• [Try it]: Collect every line below that contains the word "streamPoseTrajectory".

• [Dataset section]:
----
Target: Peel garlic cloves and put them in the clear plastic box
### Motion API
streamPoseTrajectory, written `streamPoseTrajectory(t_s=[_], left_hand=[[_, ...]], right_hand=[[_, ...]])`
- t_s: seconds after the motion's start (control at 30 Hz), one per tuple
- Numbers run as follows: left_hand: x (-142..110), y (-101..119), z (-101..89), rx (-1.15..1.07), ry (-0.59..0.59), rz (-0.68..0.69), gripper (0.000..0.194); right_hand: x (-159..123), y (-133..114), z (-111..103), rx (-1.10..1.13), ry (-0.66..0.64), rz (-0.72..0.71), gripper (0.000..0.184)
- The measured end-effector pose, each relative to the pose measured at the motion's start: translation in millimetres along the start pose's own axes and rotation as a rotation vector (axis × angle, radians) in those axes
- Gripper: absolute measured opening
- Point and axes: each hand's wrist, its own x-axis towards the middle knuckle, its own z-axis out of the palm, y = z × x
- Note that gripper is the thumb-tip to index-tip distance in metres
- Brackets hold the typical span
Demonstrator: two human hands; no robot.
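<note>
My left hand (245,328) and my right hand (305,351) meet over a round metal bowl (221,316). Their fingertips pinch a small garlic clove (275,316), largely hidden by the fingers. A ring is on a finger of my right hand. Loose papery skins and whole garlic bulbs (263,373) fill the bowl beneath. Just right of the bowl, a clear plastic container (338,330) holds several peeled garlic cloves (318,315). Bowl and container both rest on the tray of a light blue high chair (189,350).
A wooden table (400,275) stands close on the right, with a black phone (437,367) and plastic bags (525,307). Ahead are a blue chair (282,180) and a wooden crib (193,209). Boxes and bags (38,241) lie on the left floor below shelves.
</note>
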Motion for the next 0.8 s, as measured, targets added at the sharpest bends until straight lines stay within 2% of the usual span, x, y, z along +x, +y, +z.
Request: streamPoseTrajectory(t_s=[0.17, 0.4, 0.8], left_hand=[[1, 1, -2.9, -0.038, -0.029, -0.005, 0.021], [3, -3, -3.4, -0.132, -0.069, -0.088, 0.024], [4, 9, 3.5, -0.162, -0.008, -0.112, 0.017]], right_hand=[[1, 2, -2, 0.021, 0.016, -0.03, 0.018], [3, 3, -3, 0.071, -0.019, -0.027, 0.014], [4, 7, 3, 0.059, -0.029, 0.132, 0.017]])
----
• [Exercise response]:
streamPoseTrajectory, written `streamPoseTrajectory(t_s=[_], left_hand=[[_, ...]], right_hand=[[_, ...]])`
Request: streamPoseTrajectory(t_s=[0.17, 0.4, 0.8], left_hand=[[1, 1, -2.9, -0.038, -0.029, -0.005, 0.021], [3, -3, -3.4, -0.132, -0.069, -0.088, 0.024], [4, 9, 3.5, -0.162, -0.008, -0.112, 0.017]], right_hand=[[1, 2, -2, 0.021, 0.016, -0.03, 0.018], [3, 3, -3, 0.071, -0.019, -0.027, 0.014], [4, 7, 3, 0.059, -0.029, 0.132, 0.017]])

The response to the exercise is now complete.